Hon. Patricia A. Delaney, J.
-vs-
Case No. 19CA85
DAWANE M. LARKINS
Defendant-Appellant O P I N IO N
CHARACTER OF PROCEEDINGS: Appeal from the Richland County Court of
Common Pleas, Case No. 2007-CR-0209
Affirmed
JUDGMENT:
DATE OF JUDGMENT ENTRY: October 31, 2019
APPEARANCES:
For Plaintiff-Appellee For Defendant-Appellant
GARY BISHOP DAWANE M. LARKINS
Richland County Prosecutor Inmate No. A523421
Lebanon Correctional Institution
JOSEPH C. SNYDER P.O. Box 56
Assistant Prosecuting Attorney Lebanon, Ohio 45036
38 South Park Street
Mansfield, Ohio 44902
Richland County, Case No. 19CA85 2
Hoffman, P.J.
{¶1} Defendant-appellant Dawane Larkins appeals the July 31, 2019 Judgment
Entry on Defendant’s Motion to Vacated [sic] Void Conviction and Sentence, and the July
31, 2019 Amended Re-Sentencing Entry entered by the Richland County Court of
Common Pleas, which found Counts One and Two of the indictment were allied offenses,
vacated his sentence on Count Two, merged Count Two with Count One, and re-
sentenced him accordingly. Plaintiff-appellee is the state of Ohio.
STATEMENT OF THE CASE
{¶2} On September 12, 2007, following a five day jury trial, Appellant was
convicted on one count of aiding and abetting aggravated burglary with a firearm
specification; one count of aiding and abetting aggravated robbery with a firearm
specification; two counts of burglary; one count of receiving stolen property; one count of
improperly handling firearms in a motor vehicle; one count of having a weapon while
under a disability; one count of possession of criminal tools; one count of possession of
a controlled substance, crack cocaine; one count of possession of a controlled substance,
Oxycodone; and one count of possession of drug paraphernalia.
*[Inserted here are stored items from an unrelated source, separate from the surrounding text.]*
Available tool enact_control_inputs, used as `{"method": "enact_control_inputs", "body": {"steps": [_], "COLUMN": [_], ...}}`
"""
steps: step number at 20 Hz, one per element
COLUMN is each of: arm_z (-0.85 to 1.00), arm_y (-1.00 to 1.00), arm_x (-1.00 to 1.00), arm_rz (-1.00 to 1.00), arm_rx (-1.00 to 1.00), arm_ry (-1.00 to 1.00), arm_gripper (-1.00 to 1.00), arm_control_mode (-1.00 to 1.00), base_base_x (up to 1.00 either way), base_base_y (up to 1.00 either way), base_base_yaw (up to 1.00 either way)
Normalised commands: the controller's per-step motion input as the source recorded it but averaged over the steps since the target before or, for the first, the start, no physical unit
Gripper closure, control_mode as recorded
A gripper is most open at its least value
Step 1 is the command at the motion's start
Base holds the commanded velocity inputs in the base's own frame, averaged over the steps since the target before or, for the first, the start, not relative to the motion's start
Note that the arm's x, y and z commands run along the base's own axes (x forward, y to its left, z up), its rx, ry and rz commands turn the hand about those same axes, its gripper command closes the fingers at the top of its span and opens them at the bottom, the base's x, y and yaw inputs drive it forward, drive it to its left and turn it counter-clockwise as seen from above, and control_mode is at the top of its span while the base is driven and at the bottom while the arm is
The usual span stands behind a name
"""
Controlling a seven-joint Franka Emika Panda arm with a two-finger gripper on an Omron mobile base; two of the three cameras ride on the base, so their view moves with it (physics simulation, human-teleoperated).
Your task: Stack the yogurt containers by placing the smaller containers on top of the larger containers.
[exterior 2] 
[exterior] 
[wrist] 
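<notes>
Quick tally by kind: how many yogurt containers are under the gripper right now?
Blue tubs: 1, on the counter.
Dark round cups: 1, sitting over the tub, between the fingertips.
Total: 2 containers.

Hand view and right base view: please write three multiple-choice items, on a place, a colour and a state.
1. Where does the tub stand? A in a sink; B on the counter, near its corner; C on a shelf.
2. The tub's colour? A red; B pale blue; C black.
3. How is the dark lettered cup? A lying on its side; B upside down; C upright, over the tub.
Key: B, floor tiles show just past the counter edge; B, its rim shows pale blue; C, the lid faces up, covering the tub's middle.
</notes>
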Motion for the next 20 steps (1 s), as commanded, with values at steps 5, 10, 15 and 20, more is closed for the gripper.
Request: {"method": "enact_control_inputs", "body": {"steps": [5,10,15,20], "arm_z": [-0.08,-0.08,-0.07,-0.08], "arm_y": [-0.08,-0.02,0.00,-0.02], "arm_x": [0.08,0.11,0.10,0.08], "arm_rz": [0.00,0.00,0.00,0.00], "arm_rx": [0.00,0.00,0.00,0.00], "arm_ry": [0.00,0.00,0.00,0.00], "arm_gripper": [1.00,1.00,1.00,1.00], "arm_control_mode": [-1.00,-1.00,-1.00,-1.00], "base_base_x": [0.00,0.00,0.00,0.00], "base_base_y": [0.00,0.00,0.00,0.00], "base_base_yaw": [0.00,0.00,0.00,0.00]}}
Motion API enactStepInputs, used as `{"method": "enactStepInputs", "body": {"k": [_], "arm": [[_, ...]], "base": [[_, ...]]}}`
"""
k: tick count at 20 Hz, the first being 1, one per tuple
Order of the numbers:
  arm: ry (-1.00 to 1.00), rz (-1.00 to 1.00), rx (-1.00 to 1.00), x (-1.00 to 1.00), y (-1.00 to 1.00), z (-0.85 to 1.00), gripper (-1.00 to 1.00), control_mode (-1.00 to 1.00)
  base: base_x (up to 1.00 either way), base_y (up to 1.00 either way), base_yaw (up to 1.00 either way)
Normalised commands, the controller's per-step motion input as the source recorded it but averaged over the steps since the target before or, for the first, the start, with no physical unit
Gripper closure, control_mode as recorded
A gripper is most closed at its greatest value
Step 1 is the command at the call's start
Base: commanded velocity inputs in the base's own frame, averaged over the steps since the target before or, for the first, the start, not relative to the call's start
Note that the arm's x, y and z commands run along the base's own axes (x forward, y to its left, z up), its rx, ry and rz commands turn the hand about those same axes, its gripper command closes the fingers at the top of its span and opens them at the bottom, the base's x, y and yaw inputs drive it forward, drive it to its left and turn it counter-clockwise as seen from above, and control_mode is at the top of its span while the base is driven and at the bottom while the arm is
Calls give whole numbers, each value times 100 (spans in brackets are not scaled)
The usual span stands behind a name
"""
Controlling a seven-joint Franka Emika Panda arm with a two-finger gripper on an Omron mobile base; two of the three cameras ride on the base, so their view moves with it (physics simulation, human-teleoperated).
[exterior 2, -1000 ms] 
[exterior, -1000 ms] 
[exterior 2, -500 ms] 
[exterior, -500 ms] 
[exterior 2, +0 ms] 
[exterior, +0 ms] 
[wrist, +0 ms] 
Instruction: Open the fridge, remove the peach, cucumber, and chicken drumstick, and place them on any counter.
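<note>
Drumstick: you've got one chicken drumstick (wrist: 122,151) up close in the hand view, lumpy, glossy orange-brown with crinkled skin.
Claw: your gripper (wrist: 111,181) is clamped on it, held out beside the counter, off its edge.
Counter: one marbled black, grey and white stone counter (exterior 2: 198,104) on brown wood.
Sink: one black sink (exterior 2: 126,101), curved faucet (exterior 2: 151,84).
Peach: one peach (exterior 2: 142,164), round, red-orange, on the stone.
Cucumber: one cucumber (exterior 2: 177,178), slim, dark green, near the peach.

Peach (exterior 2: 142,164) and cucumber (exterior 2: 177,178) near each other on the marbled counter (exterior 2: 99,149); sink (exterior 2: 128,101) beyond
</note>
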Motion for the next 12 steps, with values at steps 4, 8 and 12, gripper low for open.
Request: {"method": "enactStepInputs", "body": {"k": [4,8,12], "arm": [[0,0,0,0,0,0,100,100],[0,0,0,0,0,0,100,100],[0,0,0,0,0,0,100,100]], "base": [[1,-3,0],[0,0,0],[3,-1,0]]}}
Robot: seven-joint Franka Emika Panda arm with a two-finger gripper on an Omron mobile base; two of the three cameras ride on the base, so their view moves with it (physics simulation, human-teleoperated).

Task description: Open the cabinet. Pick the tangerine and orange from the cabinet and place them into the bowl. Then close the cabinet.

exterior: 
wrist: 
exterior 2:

{¶3} The trial court sentenced Appellant to an eight year term of incarceration for
the burglary conviction involving the home of Evelyn Yahney. The trial court also
sentenced Appellant to concurrent ten year terms of incarceration for the aggravated
burglary and aggravated robbery of Joseph Poland (Counts One and Two), as well as a
mandatory three years for the gun specification attached to those convictions. In addition,
the trial court sentenced Appellant to four years for the burglary of the home of Sam
Ramirez; five years for having a weapon while under a disability; nine months for receiving
stolen property; twelve months for improperly handling a firearm in a motor vehicle; nine
Richland County, Case No. 19CA85 3
months for possession of criminal tools; twelve months for possession of crack cocaine;
nine months for possession of Oxycodone; and ten days for possession of drug
paraphernalia. The court ordered the sentences for the convictions of aggravated robbery
of the Poland home, burglary of the Ramirez home, burglary of the Yahney home, and
having weapons while under disability to be served consecutively. Appellant was
sentenced to an aggregate prison term of thirty years.
{¶4} Appellant appealed his convictions to this Court, challenging the jury
instructions relative to the Yahney and Poland robberies, and the admission of the photo
array shown to Evelyn Yahney by police in an attempt to identify the home intruder. This
Court affirmed Appellant’s convictions in State v. Larkins, 5th Dist. Richland Nos. 2007–
CA–0092, 2007–CA–0093, 2008–Ohio–5982. On April 22, 2010, the trial court
resentenced Appellant to correct an issue with post release control.
{¶5} On June 28, 2019, Appellant filed an Emergency Motion to Vacate Void
Conviction and Sentence. Therein, Appellant asserted his conviction and sentence on
Count Two were void and should be vacated pursuant to State v. Williams, 148 Ohio St.3d
403, 2016-Ohio-7658, 71 N.E.3d 234, because the trial court imposed multiple sentences
for allied offenses. The state agreed and elected to go forward on Count One.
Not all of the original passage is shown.